I'm a week behind, I know. Last week, I just wasn't feeling it, you know? Although, this blog's purpose is to keep me writing even when I'm not feeling it. Eh, I suppose I have room to fail sometimes. Anyway, I do have something to post this week.
Hands against cold steel,
The ridges pressed into the bones of his palms.
Cold metal sneaked under his shirt
Into the skin of his back as he pushed against the other side.
Encircled by steely ridges, he huddled there,
Stuck tight like an embryo.
Rain torrents poured across the openings, and
Gritty water seeped into his shirt and jeans and shoes.
He could faintly see the shape of his hands,
His dirt-darkened forearms, but nothing else.
Rocks, pebbles, twigs, and unidentified objects pinged through the tunnel,
Leaving bruises where they touched his bare skin.
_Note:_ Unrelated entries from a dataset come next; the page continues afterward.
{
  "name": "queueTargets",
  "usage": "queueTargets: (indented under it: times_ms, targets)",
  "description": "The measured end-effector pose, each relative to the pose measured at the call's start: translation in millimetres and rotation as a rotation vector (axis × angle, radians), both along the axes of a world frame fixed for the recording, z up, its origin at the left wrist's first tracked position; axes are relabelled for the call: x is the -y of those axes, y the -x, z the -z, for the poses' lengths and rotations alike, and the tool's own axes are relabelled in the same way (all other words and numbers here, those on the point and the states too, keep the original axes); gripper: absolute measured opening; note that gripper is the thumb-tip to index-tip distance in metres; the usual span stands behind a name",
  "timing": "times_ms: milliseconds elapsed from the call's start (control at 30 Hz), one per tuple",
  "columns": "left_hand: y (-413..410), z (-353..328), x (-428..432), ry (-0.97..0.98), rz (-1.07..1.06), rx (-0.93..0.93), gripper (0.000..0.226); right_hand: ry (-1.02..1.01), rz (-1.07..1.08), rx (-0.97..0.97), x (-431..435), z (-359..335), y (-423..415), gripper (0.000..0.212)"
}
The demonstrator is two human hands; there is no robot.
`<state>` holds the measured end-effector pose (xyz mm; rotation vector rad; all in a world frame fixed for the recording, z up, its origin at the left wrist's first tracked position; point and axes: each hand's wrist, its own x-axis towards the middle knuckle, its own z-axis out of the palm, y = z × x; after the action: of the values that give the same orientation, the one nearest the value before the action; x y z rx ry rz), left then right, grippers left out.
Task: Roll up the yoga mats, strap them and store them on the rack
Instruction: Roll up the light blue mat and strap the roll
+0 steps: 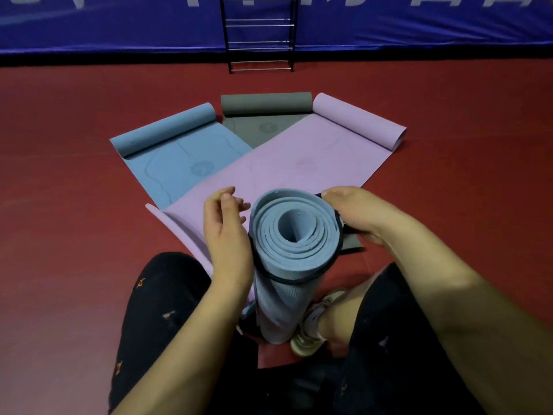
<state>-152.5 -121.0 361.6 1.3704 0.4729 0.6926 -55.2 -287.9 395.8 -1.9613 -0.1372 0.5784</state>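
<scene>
Upright between the hands stands the rolled mat [299, 256], right hand [356, 214] gripping its strap [294, 280], left hand [227, 232] loose alongside.

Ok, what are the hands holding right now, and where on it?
The right hand pinches the black strap at the upper right edge of the rolled blue mat. The left hand lies open against the roll's left side.

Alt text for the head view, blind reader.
A seated person's right hand grips the black strap looped round a rolled mat standing between their legs; the left hand is open beside it. Beyond, a blue mat, grey mat and lilac mat lie partly unrolled before a rack.
</scene>
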Motion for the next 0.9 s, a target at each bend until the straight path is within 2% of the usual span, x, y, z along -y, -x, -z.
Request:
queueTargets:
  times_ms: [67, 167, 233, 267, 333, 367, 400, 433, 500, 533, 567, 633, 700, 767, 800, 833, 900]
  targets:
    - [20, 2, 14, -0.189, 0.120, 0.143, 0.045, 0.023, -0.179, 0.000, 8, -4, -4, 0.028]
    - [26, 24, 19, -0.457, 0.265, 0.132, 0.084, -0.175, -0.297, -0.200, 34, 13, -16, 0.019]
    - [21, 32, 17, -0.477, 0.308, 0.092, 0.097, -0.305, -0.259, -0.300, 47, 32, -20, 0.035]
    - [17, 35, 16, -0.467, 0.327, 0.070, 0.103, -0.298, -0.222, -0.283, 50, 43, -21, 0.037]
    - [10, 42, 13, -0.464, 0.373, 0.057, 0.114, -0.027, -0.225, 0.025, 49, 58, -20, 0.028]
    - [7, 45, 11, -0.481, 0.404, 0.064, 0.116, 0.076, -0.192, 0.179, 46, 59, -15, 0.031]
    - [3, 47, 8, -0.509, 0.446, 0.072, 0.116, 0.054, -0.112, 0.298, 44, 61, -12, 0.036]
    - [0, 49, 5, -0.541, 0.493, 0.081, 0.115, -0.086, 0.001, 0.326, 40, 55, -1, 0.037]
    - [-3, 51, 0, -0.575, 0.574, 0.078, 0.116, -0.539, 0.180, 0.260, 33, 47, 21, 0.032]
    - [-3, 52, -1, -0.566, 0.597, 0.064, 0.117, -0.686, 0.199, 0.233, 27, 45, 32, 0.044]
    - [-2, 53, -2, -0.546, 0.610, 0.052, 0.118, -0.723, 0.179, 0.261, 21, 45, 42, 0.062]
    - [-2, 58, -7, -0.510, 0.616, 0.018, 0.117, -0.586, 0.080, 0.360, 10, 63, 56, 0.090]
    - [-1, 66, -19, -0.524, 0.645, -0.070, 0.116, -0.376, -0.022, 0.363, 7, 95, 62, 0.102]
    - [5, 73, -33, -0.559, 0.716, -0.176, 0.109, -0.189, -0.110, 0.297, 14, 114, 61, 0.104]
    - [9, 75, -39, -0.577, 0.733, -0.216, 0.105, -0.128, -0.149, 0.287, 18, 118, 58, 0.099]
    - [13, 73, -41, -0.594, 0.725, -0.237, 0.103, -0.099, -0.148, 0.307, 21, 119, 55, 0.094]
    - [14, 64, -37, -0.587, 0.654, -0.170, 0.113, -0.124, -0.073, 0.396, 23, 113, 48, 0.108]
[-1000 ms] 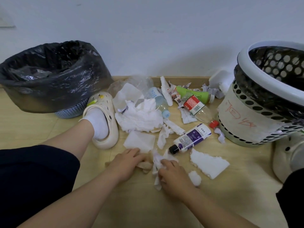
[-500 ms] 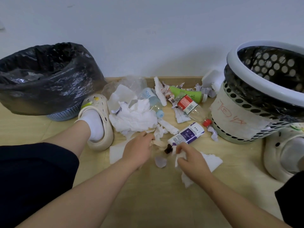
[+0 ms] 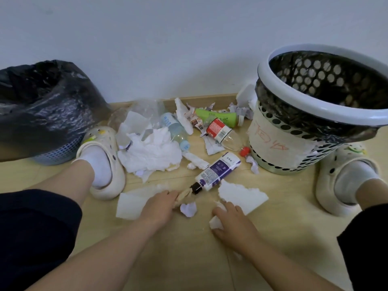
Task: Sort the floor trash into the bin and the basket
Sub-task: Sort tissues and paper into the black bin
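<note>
Trash lies on the wooden floor between a black-bagged bin (image 3: 42,106) at the left and a white perforated basket (image 3: 315,114) at the right. My left hand (image 3: 159,206) is shut on a beige crumpled scrap (image 3: 184,196), just below the cap of a white-purple tube (image 3: 216,171). My right hand (image 3: 231,219) grips white tissue pieces (image 3: 216,223) beside a torn white sheet (image 3: 241,194). A small lilac paper wad (image 3: 189,208) lies between the hands. A flat white tissue (image 3: 130,204) lies left of my left hand.
A heap of white tissues (image 3: 151,154), a clear plastic bottle (image 3: 176,131), a red-label bottle (image 3: 222,133), a green bottle (image 3: 218,116) and paper scraps lie nearer the wall. My feet in cream clogs (image 3: 105,162) (image 3: 344,181) flank the pile.
Both hands drew back toward me from beside the tube. The left hand now holds the beige scrap; the right hand has closed on white tissue by the torn sheet.
</note>
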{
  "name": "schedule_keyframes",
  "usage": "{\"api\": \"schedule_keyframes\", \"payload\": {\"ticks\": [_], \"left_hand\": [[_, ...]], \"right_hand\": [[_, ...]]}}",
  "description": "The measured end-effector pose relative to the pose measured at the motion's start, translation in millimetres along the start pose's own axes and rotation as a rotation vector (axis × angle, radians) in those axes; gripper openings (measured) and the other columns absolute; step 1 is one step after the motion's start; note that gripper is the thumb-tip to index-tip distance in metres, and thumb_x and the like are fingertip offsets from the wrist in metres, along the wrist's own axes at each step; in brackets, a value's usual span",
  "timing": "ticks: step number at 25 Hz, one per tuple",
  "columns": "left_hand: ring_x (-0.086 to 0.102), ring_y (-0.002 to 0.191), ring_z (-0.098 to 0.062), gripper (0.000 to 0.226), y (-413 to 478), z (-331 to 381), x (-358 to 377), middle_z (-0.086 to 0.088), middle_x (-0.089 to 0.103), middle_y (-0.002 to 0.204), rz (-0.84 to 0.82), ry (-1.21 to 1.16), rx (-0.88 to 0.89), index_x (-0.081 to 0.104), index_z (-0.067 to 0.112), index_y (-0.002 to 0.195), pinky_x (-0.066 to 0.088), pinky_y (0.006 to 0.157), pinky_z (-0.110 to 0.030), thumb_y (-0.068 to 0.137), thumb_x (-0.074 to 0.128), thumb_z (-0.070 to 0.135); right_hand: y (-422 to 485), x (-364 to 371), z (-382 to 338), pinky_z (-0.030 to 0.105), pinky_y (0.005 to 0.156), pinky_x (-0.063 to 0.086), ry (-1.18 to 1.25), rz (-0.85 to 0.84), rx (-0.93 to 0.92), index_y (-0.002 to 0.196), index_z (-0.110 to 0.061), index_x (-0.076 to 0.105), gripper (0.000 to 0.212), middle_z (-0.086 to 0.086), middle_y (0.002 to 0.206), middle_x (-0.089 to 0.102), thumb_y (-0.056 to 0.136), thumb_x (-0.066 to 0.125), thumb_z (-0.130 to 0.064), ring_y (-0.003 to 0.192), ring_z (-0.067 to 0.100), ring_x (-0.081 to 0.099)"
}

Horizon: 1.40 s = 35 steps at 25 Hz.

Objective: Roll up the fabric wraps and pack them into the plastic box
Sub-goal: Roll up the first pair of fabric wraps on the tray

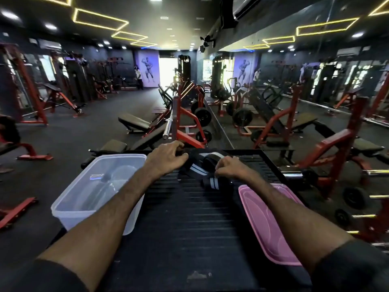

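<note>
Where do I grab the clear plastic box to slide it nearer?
Take the clear plastic box by its right long wall near the far corner, from above, fingers inside and thumb outside: it stands upright and open, and that rim lies beside the left hand.

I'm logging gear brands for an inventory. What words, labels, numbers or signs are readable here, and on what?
No text can be read anywhere in this view.
fabric wraps: white stripes only, no legible label.
plastic box: no print visible.
pink lid: raised curved lines, no words.
wall poster: a figure; any lettering is too blurred.
</note>
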State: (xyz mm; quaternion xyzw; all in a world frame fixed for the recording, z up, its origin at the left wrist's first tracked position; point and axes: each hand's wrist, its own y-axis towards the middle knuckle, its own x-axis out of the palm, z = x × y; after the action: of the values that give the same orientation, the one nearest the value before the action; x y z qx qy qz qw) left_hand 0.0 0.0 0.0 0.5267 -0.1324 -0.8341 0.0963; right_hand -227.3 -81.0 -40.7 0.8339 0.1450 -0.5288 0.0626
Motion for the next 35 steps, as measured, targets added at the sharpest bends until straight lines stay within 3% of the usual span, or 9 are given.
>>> {"api": "schedule_keyframes", "payload": {"ticks": [3, 5, 11, 14, 17, 25, 28, 31, 35], "left_hand": [[0.062, 0.115, -0.026, 0.056, 3.1, -10.6, 21.1, -0.003, 0.069, 0.122, -0.069, -0.035, -0.052, 0.06, 0.025, 0.128, 0.05, 0.097, -0.041, 0.082, 0.052, 0.058], [0.061, 0.118, -0.025, 0.048, -0.2, -14.4, 34.5, -0.002, 0.068, 0.125, -0.114, -0.06, -0.106, 0.059, 0.024, 0.13, 0.048, 0.1, -0.04, 0.089, 0.059, 0.049], [0.061, 0.121, -0.022, 0.046, -7.9, -15.4, 62.5, -0.002, 0.067, 0.128, -0.168, -0.149, -0.126, 0.058, 0.02, 0.133, 0.046, 0.102, -0.037, 0.092, 0.062, 0.041], [0.063, 0.118, -0.021, 0.052, -10.3, -12.9, 61.5, -0.001, 0.068, 0.126, -0.155, -0.257, -0.148, 0.06, 0.018, 0.133, 0.048, 0.103, -0.038, 0.088, 0.062, 0.044], [0.065, 0.111, -0.021, 0.046, -9.5, -3.1, 54.3, 0.003, 0.068, 0.113, -0.121, -0.379, -0.149, 0.061, 0.016, 0.131, 0.051, 0.1, -0.038, 0.091, 0.063, 0.038], [0.058, 0.118, -0.014, 0.037, -1.1, 64.1, 20.8, 0.002, 0.064, 0.126, -0.107, -0.782, -0.06, 0.062, 0.016, 0.13, 0.046, 0.09, -0.029, 0.099, 0.057, 0.036], [0.057, 0.112, -0.016, 0.026, 1.4, 82.3, 20.5, 0.005, 0.065, 0.116, -0.116, -1.028, -0.141, 0.066, 0.027, 0.114, 0.044, 0.09, -0.034, 0.094, 0.061, 0.042], [0.059, 0.11, -0.018, 0.036, 4.8, 83.3, 26.0, 0.001, 0.067, 0.119, -0.101, -1.299, -0.334, 0.065, 0.027, 0.116, 0.044, 0.082, -0.033, 0.088, 0.058, 0.05], [0.063, 0.077, -0.017, 0.024, -9.7, 55.7, 48.2, -0.004, 0.068, 0.089, 0.119, -1.494, -0.58, 0.064, 0.017, 0.101, 0.049, 0.067, -0.029, 0.094, 0.058, 0.039]], "right_hand": [[1.4, 18.1, 21.8, 0.046, 0.1, 0.048, -0.047, -0.066, 0.147, 0.096, -0.022, 0.062, 0.033, 0.001, 0.094, 0.063, 0.07, 0.069, -0.039, 0.101, 0.026, 0.064], [-4.9, 31.3, 26.0, 0.047, 0.102, 0.047, 0.04, -0.064, 0.208, 0.105, -0.023, 0.055, 0.045, 0.003, 0.103, 0.06, 0.067, 0.07, -0.042, 0.102, 0.026, 0.061], [-9.2, 51.8, 25.1, 0.037, 0.088, 0.055, 0.342, 0.137, 0.104, 0.114, -0.021, 0.066, 0.052, 0.004, 0.093, 0.068, 0.062, 0.062, -0.025, 0.09, 0.026, 0.067], [-9.1, 23.8, 12.9, 0.019, 0.062, 0.048, 0.58, 0.285, 0.027, 0.1, -0.013, 0.075, 0.027, -0.004, 0.068, 0.065, 0.077, 0.068, 0.0, 0.061, 0.002, 0.062], [-14.9, -25.1, -4.7, 0.009, 0.04, 0.036, 0.932, 0.385, 0.013, 0.106, -0.006, 0.069, 0.025, -0.014, 0.048, 0.059, 0.089, 0.059, 0.009, 0.037, -0.007, 0.051], [-34.3, -93.3, -26.7, 0.015, 0.037, 0.031, 1.302, 0.426, -0.029, 0.095, -0.012, 0.071, 0.014, -0.01, 0.047, 0.058, 0.091, 0.063, -0.002, 0.034, 0.0, 0.042], [-47.5, -82.5, -33.5, 0.016, 0.041, 0.039, 1.36, 0.36, 0.0, 0.103, -0.012, 0.072, 0.018, -0.007, 0.058, 0.065, 0.088, 0.067, -0.005, 0.043, 0.002, 0.053], [-59.0, -69.1, -34.0, 0.02, 0.051, 0.041, 1.254, 0.183, -0.044, 0.106, -0.016, 0.072, 0.019, -0.005, 0.069, 0.064, 0.088, 0.069, -0.011, 0.055, 0.005, 0.054], [-67.4, -56.8, -16.9, 0.022, 0.054, 0.038, 0.965, -0.068, -0.145, 0.109, -0.014, 0.071, 0.022, 0.001, 0.083, 0.073, 0.088, 0.07, -0.009, 0.059, 0.006, 0.058]]}}
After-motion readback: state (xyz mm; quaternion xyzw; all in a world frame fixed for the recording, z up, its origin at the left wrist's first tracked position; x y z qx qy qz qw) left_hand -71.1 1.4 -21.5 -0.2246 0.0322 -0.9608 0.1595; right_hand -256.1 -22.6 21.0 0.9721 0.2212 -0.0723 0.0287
The wind screeched like a demon,
Trying to suck him through a straw.
He heard crashing metal, cracking wood, and the telling moan
Of the twister.
What could be happening above him, he could not know.
And yet, as the juggernaut advanced, he felt
All would be crushed under its wheels, except earth itself.
All else, his paltry house, his pick-up, the oaks and pecans
Must be scraped clean from the ground to burst like fireworks in the sky.
His eyes dribbled tears, cleared dust and mud collected there.
He blinked, and though the fading light was dim, he knew
He did not want to see, and too,
There was nothing left to look at.
This poem stems from a documentary I watched about tornadoes. A
family hid in a culvert as a tornado destroyed their farm. I took away
the family and replaced them with a single person because I wanted to
evoke the feeling of being alone and afraid.